At the Bond Hearing, a magistrate judge will see the person who is in custody. The judge will tell them what they are charged with and ensure that they know they have a right to a lawyer. The judge will also set a bond amount, which can be in the form of cash, property, or a surety bond where you hire a bail bonds company to post it on your behalf.

It is important to have an experienced bond hearing attorney who understands how to work with ICE in order to get the best possible outcome at your bond hearing. Your lawyer will need to show the judge that you are a good risk and that you should be released from detention.

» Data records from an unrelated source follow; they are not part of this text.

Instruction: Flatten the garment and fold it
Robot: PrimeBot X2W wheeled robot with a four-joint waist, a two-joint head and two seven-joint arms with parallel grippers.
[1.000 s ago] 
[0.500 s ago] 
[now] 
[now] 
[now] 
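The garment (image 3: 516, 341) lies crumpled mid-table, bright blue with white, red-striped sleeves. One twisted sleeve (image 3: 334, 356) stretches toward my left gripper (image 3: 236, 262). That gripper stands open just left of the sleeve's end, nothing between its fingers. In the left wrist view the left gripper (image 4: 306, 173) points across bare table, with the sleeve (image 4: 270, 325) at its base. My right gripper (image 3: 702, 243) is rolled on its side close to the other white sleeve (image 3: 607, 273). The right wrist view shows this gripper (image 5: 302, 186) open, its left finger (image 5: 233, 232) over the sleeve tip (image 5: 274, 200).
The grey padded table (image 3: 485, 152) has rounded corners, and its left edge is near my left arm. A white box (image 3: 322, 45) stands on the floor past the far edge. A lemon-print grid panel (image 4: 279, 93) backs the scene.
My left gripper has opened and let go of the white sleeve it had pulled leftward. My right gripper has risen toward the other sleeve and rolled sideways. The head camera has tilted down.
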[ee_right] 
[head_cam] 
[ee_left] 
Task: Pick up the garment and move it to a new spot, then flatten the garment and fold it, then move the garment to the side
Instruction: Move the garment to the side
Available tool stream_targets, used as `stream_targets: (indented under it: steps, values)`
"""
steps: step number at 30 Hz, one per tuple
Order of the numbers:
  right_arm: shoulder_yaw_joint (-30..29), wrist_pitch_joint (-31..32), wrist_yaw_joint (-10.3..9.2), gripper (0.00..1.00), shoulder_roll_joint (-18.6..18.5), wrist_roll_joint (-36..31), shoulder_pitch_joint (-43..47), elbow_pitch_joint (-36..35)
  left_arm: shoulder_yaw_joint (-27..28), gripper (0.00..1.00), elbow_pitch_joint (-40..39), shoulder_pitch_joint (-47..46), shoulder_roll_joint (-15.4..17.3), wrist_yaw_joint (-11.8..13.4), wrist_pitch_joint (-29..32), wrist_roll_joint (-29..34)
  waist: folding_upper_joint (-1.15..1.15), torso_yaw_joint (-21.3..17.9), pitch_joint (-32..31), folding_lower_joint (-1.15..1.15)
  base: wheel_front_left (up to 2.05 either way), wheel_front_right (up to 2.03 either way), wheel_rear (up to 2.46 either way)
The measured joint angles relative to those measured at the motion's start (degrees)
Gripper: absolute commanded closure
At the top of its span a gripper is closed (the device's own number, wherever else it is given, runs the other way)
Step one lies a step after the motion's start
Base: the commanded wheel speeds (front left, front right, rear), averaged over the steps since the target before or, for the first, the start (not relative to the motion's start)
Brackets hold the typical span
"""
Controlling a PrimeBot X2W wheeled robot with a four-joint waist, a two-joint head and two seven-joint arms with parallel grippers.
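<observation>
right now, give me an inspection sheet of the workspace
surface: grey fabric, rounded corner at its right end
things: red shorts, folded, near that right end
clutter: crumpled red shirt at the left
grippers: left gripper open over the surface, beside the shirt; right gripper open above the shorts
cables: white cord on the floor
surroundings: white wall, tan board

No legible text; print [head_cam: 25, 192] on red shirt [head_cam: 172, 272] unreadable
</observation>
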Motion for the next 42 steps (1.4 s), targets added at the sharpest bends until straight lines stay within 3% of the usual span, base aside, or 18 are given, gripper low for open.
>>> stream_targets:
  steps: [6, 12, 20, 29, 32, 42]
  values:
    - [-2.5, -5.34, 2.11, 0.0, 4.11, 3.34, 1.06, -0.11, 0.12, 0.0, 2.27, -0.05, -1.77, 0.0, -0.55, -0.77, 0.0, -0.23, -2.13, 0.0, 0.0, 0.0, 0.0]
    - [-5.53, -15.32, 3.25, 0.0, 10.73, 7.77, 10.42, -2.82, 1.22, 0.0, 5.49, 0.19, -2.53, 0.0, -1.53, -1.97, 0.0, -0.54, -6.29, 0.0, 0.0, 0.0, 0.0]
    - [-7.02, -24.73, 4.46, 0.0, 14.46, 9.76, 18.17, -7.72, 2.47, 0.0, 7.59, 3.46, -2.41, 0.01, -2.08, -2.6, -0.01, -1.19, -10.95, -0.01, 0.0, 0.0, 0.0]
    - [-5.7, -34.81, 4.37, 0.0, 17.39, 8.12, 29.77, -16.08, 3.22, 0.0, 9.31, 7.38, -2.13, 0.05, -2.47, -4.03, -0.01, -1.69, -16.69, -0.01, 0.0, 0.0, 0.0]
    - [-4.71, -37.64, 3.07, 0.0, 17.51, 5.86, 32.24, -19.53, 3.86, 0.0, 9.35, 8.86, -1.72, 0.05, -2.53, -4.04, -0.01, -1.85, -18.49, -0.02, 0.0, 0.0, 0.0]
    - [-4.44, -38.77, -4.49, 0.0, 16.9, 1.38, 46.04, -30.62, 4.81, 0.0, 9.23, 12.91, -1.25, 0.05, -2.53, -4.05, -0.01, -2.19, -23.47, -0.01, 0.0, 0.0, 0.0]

What is the Appeal Hearing?

Once an immigration judge issues a decision in your case, the next step is to attend an appeal hearing. In the appeals hearing, the court will review the evidence submitted in your original petition and any factums (written arguments) you filed with the case. Typically, you cannot introduce new evidence during this process.

The Appeals Tribunal will send you a notice of the hearing with the date, time, and location (and issue(s) to be addressed). The Appeals Tribunal may schedule the hearing via telephone or in person at your request.

You should submit any relevant documents to the Appeals Tribunal and your opposing party before the hearing, including time cards, payroll, written warnings or reprimands, and medical records. Any witnesses you bring to the hearing should have first-hand knowledge of the facts in your case. You can also request that the Referee continue the hearing to allow you to present additional information or evidence. However, this must be done before the end of the allotted time.